SMA (1/3) Naive and Rabin-Karp
SMA (String matching algorithms) have always been my weak spot, and I happened to have a need for them recently, so I took the opportunity to catch up.
String matching algorithms primarily involve identifying a substring (pattern, which is sometimes translated as “pattern” in other contexts, hence sometimes called “pattern matching”) within a larger body of text, such as finding a word in a text editor or a specific sequence in a DNA strand.

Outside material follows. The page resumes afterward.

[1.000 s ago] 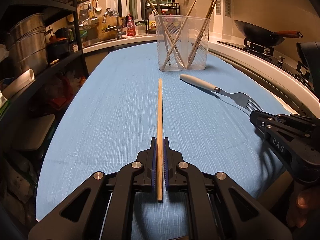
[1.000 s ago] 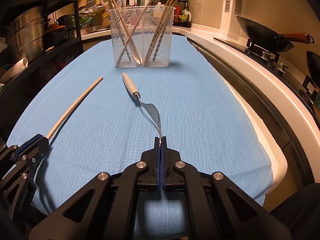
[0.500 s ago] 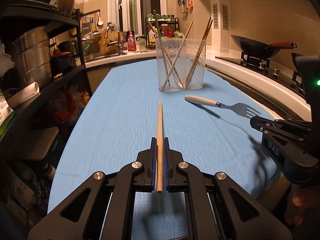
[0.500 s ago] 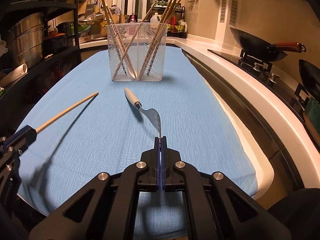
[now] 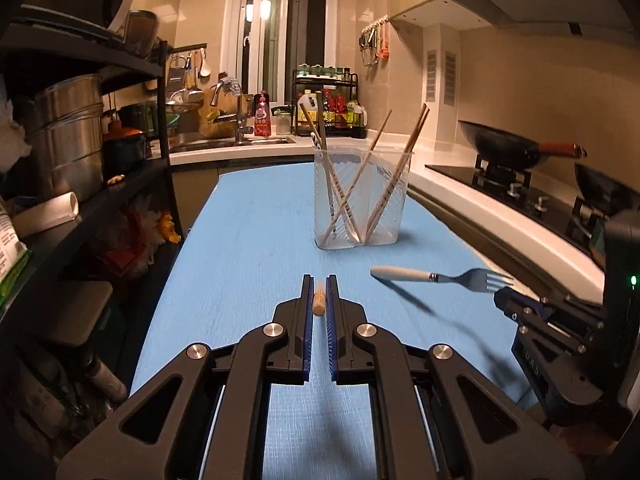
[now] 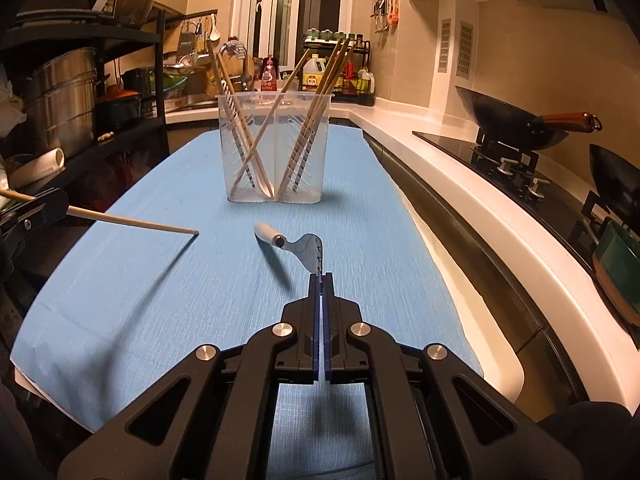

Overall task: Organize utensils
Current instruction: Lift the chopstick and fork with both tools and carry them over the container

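My left gripper [image 5: 319, 280] is shut on a wooden chopstick [image 5: 319, 300], seen end-on and held above the blue cloth; the right wrist view shows the chopstick [image 6: 132, 222] jutting from the left gripper [image 6: 32, 210]. My right gripper [image 6: 321, 278] is shut on the tines of a white-handled fork [image 6: 298, 244], lifted off the cloth; the fork also shows in the left wrist view [image 5: 440, 278]. A clear two-compartment holder [image 5: 362, 196] with several chopsticks stands ahead on the cloth, and it also shows in the right wrist view [image 6: 276, 148].
The blue cloth [image 6: 160, 300] covers the table. A black shelf with steel pots [image 5: 68, 136] lines the left side. A white counter with a stove and a wok [image 6: 516, 120] runs along the right. A sink and bottles [image 5: 260, 120] are at the back.
Both grippers have risen and tilted up, lifting the chopstick and the fork off the cloth. The chopstick now points along the left camera's view.
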Action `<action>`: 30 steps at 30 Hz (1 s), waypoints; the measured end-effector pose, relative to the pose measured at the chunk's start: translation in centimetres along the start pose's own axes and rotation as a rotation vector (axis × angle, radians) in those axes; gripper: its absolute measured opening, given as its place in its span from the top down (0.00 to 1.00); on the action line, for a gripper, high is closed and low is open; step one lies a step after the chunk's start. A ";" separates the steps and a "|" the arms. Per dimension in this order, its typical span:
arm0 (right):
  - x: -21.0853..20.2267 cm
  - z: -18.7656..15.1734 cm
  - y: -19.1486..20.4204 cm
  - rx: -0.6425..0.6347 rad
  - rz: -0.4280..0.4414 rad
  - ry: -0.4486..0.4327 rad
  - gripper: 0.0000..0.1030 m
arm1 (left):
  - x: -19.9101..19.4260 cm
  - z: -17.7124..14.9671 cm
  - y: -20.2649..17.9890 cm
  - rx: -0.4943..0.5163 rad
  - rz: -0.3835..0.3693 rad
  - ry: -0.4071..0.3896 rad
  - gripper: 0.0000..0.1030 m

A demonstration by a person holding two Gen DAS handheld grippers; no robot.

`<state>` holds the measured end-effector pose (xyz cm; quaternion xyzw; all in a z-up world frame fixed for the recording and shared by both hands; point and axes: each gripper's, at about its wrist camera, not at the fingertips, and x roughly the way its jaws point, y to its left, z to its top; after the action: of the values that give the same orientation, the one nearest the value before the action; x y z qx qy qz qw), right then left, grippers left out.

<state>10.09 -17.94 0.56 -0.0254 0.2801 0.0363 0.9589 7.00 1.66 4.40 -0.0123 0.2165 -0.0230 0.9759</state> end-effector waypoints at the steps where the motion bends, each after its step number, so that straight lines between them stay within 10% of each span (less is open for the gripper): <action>1: -0.1 0.1 -0.1 0.006 0.005 -0.005 0.99 | 0.0 0.3 0.2 -0.009 -0.003 -0.006 0.94; 16: -1.4 6.0 -2.5 0.062 -0.014 -0.050 0.99 | 1.5 6.6 2.2 -0.023 -0.048 0.034 0.94; 30: 0.7 11.0 -4.2 -0.028 0.120 0.092 0.98 | 5.2 8.9 6.3 -0.125 -0.095 0.099 0.94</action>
<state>16.94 -21.37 9.57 -0.0238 0.3244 0.0965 0.9407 15.75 7.77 10.06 -0.0822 0.2645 -0.0564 0.9592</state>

Structurally, many string matching algorithms consist of two parts: preprocessing and matching.
There is no preprocess in naive matching algorithm.
Below are the four matching algorithms listed in “Introduction to Algorithms”, and I’ll start by learning these four. There are certainly more algorithms, but it’s easy to get overwhelmed if you try to learn too much at once.
∑ in the table above represents a set, as the Rabin-Karp algorithm uses equivalence classes from number theory: for example, 1 and 3 yield the same result for mod 2 operation, so 1 and 3 are in the same equivalence class under mod 2.
Preprocessing is done to speed up the matching process. For instance, although the worst-case time for the Rabin-Karp algorithm is the same as the naive matching, in practice, Rabin-Karp is usually much faster.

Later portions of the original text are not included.